> To do
Reproduce exactly the lines of the material beneath, from the line that contains "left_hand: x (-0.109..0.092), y" to the line that contains "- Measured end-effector", both included, and no other lines.

> Data

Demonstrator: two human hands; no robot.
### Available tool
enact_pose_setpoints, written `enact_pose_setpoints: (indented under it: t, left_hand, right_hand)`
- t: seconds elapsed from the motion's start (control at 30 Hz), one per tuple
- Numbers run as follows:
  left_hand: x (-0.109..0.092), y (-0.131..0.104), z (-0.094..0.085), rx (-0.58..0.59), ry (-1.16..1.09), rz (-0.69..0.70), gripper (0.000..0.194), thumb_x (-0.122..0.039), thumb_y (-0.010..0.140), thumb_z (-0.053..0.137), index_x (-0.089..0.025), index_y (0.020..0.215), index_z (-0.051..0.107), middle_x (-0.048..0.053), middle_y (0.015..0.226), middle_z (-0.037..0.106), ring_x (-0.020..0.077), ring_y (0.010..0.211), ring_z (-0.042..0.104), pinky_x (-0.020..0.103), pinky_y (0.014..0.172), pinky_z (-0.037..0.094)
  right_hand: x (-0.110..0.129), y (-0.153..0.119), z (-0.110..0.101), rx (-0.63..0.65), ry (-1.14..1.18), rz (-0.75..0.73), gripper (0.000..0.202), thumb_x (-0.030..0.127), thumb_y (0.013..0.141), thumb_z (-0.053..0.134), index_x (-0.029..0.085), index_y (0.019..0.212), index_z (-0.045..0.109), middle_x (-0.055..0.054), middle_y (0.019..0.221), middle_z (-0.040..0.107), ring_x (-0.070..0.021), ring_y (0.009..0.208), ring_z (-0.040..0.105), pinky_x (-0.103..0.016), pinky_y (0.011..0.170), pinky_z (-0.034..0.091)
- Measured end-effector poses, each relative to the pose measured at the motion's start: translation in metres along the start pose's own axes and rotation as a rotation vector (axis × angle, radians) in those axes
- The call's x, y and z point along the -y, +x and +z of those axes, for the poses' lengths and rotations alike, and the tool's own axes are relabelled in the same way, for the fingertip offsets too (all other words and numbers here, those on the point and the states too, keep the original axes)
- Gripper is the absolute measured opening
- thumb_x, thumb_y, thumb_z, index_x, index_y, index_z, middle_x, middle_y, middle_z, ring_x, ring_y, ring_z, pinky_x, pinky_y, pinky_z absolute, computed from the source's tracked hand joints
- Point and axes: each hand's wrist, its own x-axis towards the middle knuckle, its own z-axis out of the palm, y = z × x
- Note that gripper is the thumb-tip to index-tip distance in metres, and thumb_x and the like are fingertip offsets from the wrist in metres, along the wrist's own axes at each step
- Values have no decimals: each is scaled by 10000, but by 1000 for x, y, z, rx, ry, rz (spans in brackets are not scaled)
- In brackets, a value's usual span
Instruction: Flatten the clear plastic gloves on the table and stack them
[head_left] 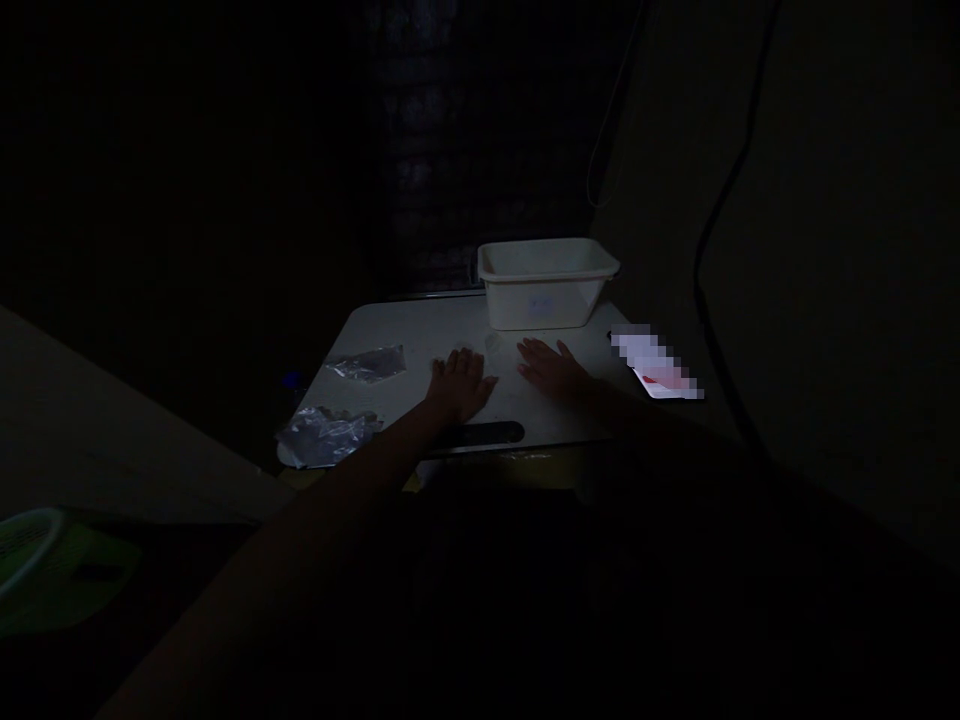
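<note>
Head view | left hand (pixel 457 385), right hand (pixel 553 372) flat on counter (pixel 409 325), my grip released | tub (pixel 546 305) 1 o'clock | grasping needs palm lift

- Room: dimly lit, corners nearly black.
- Rear surface (pixel 420 130): dark, faint bluish sheen.
- Right wall (pixel 840 250): plain; dark cable (pixel 697 260) curving down before it.
- Counter (pixel 420 325): pale top, rounded corners.
- Lower left: green perforated basket (pixel 94 580).
</note>
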Motion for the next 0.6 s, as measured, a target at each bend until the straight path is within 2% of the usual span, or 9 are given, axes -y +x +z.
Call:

> Exercise output
  left_hand: x (-0.109..0.092), y (-0.131..0.104), z (-0.094..0.085), rx (-0.58..0.59), ry (-1.16..1.09), rz (-0.69..0.70), gripper (0.000..0.194), thumb_x (-0.122..0.039), thumb_y (-0.010..0.140), thumb_z (-0.053..0.137), index_x (-0.089..0.025), index_y (0.020..0.215), index_z (-0.051..0.107), middle_x (-0.048..0.053), middle_y (0.015..0.226), middle_z (-0.037..0.106), ring_x (-0.020..0.077), ring_y (0.010..0.211), ring_z (-0.042..0.104), pinky_x (-0.020..0.103), pinky_y (0.014..0.172), pinky_z (-0.037..0.094)
  right_hand: x (-0.110..0.129), y (-0.153..0.119), z (-0.110..0.101), rx (-0.63..0.65), ry (-1.14..1.18), rz (-0.75..0.73), gripper (0.000..0.202), thumb_x (-0.030..0.127), thumb_y (0.013..0.141), thumb_z (-0.053..0.134), index_x (-0.029..0.085), index_y (0.019..0.212), index_z (-0.045..0.109), middle_x (-0.055..0.054), middle_y (0.019..0.221), middle_z (-0.040..0.107), ring_x (-0.070..0.021), ring_y (0.009..0.208), ring_z (-0.040..0.105), pinky_x (-0.103..0.016), pinky_y (0.011..0.170), pinky_z (-0.034..0.091)
- Measured end-effector poses, each relative to the pose measured at the motion's start: translation in metres along the start pose's own axes and rotation as a rotation vector (axis × angle, radians) in those axes

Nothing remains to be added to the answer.